I need to find parameters $n$, $k$ and $d$ of a binary linear code from its Generator Matrix.
How can I find parameter $d$ efficiently?
I know the method that compute all the codewords and take minimum non-zero weight code will be the minimum distance. but it's an exponential time algorithm. Is there any efficient algorithm to do the same?
On
As pointed out by Snowball, the problem is inherently hard, see here and also here.
However, it can be done much faster in general than generating all the codewords. The best practical method known is the Brouwer-Zimmermann algorithm.
I explain the idea for linear $[n,k]$ codes $C$ with $n = 2k$. First, we construct two generator matrices $G_1 = (I\mid A)$ and $G_2 = (B\mid I)$ of $C$ where $I$ is the $(k\times k)$ unit matrix and $A,B$ are two $(k\times k)$ matrices. This is only possible if the positions $1,\ldots,k$ and $k+1,\ldots n$ form two information sets of $C$. If this is not the case, we have to find a suitable coordinate permutation first.
Now a codeword of weight $w$ has weight at most $\lfloor w/2\rfloor$ either in the first or in the second $n$ coordinates. Thus, we can find all codewords of weight $\leq w$ among the codewords $x G_1 = (x \mid xA)$ and $x G_2 = (Bx \mid x)$, where $x$ is a vector of length $k$ and Hamming weight at most $\lfloor w/2\rfloor$. So we can find the minimum distance $d$ of $C$ if we do this iteratively for all $w = 1,2,3,\ldots, d$.
In this way, you have to generate only a small fraction of all the codewords to find the minimum distance, and the idea can be generalized to any linear code. The first step then is to find a covering of the coordinates with information sets. However, the algorithm is still exponential, of course.

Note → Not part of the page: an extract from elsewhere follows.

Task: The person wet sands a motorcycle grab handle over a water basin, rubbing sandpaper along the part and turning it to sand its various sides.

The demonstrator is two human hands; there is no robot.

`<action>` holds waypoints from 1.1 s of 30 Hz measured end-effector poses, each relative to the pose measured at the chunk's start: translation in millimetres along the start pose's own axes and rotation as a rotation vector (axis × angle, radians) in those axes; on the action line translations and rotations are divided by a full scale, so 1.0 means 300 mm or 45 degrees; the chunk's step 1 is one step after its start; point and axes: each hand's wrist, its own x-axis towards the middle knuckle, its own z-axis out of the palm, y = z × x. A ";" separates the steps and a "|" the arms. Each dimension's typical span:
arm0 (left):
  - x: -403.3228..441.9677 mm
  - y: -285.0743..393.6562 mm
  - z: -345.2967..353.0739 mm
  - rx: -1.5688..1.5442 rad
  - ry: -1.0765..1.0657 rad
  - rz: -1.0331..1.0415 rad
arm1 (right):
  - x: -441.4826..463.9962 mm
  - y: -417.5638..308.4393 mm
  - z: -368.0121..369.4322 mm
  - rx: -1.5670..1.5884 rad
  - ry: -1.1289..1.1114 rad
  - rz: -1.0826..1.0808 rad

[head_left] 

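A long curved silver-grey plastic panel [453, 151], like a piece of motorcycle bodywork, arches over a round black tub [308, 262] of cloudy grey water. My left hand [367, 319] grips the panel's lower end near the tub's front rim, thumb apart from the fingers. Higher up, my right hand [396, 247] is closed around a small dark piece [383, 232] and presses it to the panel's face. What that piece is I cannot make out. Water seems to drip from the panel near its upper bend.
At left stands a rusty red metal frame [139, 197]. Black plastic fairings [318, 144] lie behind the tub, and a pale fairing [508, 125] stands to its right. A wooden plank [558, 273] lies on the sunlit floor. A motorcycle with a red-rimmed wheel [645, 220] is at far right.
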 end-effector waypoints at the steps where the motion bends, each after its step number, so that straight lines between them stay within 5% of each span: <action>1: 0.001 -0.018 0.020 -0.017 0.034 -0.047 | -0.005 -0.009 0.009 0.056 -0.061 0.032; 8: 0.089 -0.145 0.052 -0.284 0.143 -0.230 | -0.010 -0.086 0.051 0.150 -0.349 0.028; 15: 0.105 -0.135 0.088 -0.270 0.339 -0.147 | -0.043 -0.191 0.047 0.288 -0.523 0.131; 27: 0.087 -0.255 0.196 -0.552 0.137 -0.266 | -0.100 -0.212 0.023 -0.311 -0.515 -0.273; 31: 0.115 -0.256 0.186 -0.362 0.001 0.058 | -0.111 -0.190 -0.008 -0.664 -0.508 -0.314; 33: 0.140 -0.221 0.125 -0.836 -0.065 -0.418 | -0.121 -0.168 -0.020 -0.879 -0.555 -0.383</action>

To my knowledge, the algorithm has been discovered by Andries Brouwer for self-dual codes (where we are in the case $n = 2k$ and moreover, by self-duality we can take $B = -A^\top$) and generalized by Karl-Heinz Zimmermann to general linear codes. The earliest published source of this algorithm I'm aware of is on pages 30–33 in the (German) book
Anton Betten, Harald Fripertinger, Adalbert Kerber, Alfred Wassermann, Karl-Heinz Zimmermann: Codierungstheorie: Konstruktion und Anwendung linearer Codes, Spinger, 1998, ISBN 3-540-64502-0, link
A few more comments:
All non-zero scalar multiples of a codeword have the same weight and thus, it is enough to touch a single representative in the enumeration. For $q$-ary linear codes, this is a speedup by the factor $q-1$ (and hence only relevant for non-binary linear codes).
If the investigated code has nontrivial automorphisms (for instance cyclic codes), these may be used to further reduce the number of codewords in the enumeration.
If the code $C$ has large dimension, such that the dimension of $C^\perp$ is small, it might be better not to use the Brouwer-Zimmermann algorithm. Instead, enumerate all codewords of $C^\perp$ to determine the weight enumerator of $C^\perp$ and apply the MacWilliams identitites to get the weight enumerator (and in particular the minimum distance) of $C$.
The webpage codetables.de is a valuable source for bounds on the best known minimum distances for fixed $q$, $n$ and $k$.
Finding the minimum distance $d$ of a linear code is equivalent to finding its minimum weight. According to On the inherent intractability of certain coding problems, given the check matrix, determining whether or not there exists a codeword of some fixed weight $w$ is a NP-complete problem for binary linear codes.
As Gerry commented, you can easily find the minimum distance for particular codes. For example:
If you have a Reed-Solomon code of length $n$ and dimension $k$, its minimum distance is $n-k+1$.
If you have a Hamming code, its minimum distance is $3$.